The use of acoustic (e.g., audible and/or ultrasonic) measurement systems in prior art downhole applications, such as logging while drilling (LWD), measurement while drilling (MWD), and wireline logging applications, is well known. Such acoustic measurement systems are utilized in a variety of downhole applications including, for example, borehole caliper measurements, measurement of drilling fluid properties, and the determination of various physical properties of a formation. In one application, acoustic waveforms may be generated at one or more transmitters deployed in the borehole. The acoustic responses may then be received at an array of longitudinally spaced apart receivers deployed in the borehole. Acoustic logging in this manner provides an important set of borehole data and is commonly used in both LWD and wireline applications to determine compressional and shear wave velocities (also referred to as slowness) of a formation.
It will be appreciated that the terms slowness and velocity are often used interchangeably in the art. They will likewise be used interchangeably herein with the understanding that they are inversely related to one another and that the measurement of either may be converted to the other by simple and known mathematical calculations. Additionally, as used in the art, there is not always a clear distinction between the terms LWD and MWD. Generally speaking MWD typically refers to measurements taken for the purpose of drilling the well (e.g., navigation) whereas LWD typically refers to measurements taken for the purpose of analysis of the formation and surrounding borehole conditions. Nevertheless, these terms are herein used synonymously and interchangeably.
In the analysis of acoustic logging measurements, the received acoustic waveforms are typically coherence processed to obtain a time-slowness plot. In a time-slowness plot, also referred to as a slowness-time-coherence (STC) plot or a semblance plot, a set of several signals from the array of acoustic receivers is processed with the incorporation of separate time shifts for each received signal. The separate time shifts are based on a slowness value assumed for the purpose of processing the waveforms.
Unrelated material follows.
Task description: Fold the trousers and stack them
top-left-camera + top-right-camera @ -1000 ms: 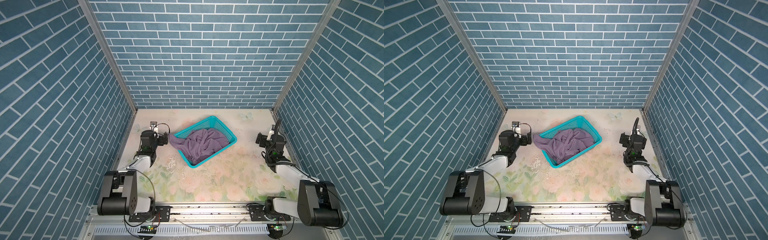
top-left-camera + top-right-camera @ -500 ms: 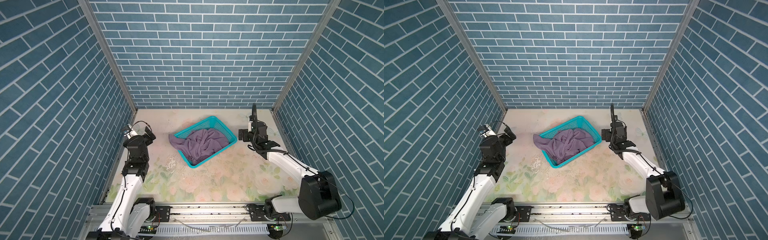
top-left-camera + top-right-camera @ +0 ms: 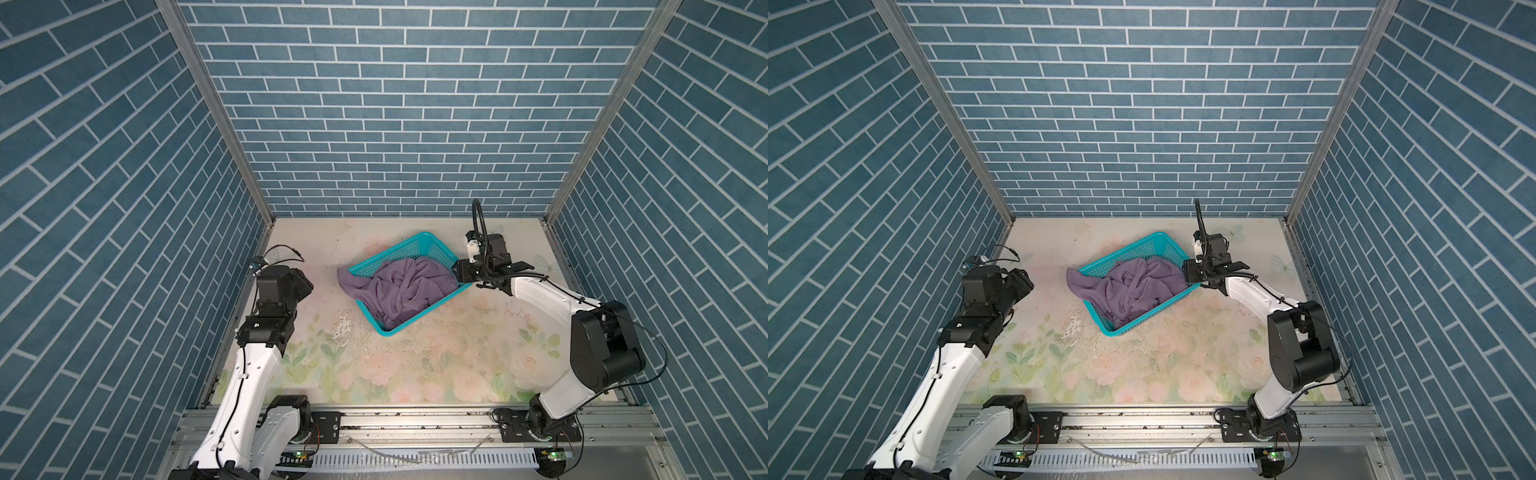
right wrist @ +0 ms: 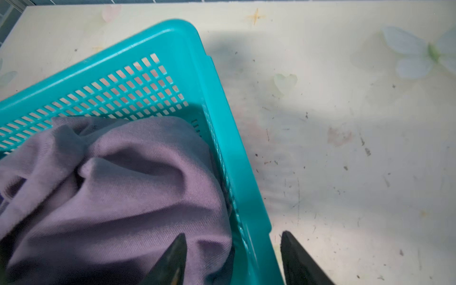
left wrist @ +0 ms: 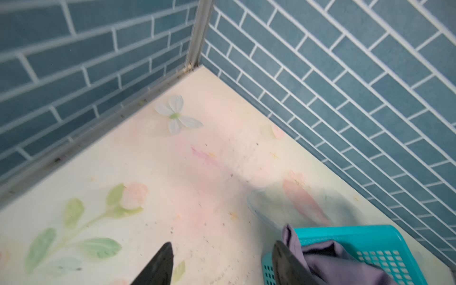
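On the floral worktop (image 3: 415, 365), the left tool (image 5: 222, 243) hovers open and empty at 9 o'clock of the teal basket (image 3: 399, 254). The trousers (image 3: 399, 291) lie bunched inside, one flap draped over that side's rim. At 3 o'clock, the right tool (image 4: 233, 234) stands open astride the rim, clamping nothing.
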Controlling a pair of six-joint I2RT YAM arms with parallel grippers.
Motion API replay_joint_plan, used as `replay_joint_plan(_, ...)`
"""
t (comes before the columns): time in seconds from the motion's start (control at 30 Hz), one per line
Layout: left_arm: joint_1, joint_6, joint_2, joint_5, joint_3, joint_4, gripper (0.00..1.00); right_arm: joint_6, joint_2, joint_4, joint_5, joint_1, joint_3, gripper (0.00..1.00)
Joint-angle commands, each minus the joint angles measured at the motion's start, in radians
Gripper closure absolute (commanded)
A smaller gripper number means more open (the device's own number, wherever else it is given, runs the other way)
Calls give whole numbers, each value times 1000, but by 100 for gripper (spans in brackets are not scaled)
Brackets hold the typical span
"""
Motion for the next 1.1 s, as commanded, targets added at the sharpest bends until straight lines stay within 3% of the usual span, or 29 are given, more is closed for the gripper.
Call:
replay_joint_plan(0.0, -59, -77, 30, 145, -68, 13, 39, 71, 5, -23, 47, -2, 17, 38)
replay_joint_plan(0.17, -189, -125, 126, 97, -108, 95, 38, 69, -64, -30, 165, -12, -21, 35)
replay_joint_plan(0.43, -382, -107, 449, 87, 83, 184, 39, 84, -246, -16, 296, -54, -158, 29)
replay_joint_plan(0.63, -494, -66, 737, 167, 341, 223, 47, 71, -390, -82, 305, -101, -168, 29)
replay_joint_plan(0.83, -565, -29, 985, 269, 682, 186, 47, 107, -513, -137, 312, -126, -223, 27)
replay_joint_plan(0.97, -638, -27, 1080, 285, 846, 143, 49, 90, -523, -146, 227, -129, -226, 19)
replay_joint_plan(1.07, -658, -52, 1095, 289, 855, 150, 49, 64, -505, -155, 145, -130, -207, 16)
The processing provides a result, known as coherence, which can signify the presence of a discernable signal received by the separate receivers. In this manner compressional and shear wave arrivals can be discerned in the received waveforms, leading to determinations of their velocities. The determined compressional and shear wave velocities are related to compressive and shear strengths of the surrounding formation, and thus provide useful information about the formation.
In acoustically slow formations, in which the velocity of formation shear waves is less than the speed of sound in the drilling fluid (mud), shear wave slowness determination is known to be complicated by poor transmission of shear wave energy across the boundary between the formation and the borehole. Various techniques have been developed for determining shear wave slowness in acoustically slow formations. These techniques commonly involve exciting relatively pure mode borehole guided waves (e.g., monopole, dipole, or quadrupole mode waves). The shear wave slowness is then estimated from the guided wave velocity of these pure modes.
Unfortunately, guided wave propagation tends to be highly dispersive in LWD applications. Although STC analysis is widely used, dispersive effects in the received waveforms can reduce the reliability of the STC analysis. By dispersive it is meant that the guided wave slowness depends on the frequency at which the wave propagates. Many factors contribute to the amount of slowness dispersion. These factors include, for example, tool body properties, eccentricity, borehole diameter, formation shear slowness and compressional slowness, and mud density and slowness. In order to obtain a suitably accurate shear slowness value, processing is required that relies upon values for these factors. This processing is commonly referred to in the art as “dispersion correction”. In many applications, values for each of these other factors are not accurately known, which can in turn lead to errors in the shear slowness estimate.
Another drawback with the aforementioned techniques is that logging while drilling tools configured for transmitting and/or receiving relatively pure acoustic modes require highly complex transmitter and/or receiver configurations, which tend to be expensive. For example, transmitters configured to produce a pure acoustic mode typically include numerous (e.g., four, eight, or even more) distinct transducer elements deployed about the circumference of the tool body. In order to produce a pure mode and to suppress other modes, highly precise phasing (timing) of the various transducers is typically further required. The difficulty in generating such acoustic signals is also known to be further exacerbated by tool eccentricity in the borehole (e.g., in highly deviated wells in which the tool typically lies on the low side of the borehole). Moreover, the use of such complex transmitters and receivers in severe downhole conditions including extreme temperatures and pressures and severe mechanical shocks and vibrations tends to reduce tool reliability.
Therefore, there exists a need for an improved logging while drilling tool. In particular, there is a need for an improved logging while drilling tool suitable for determining shear wave slowness in acoustically slow formations.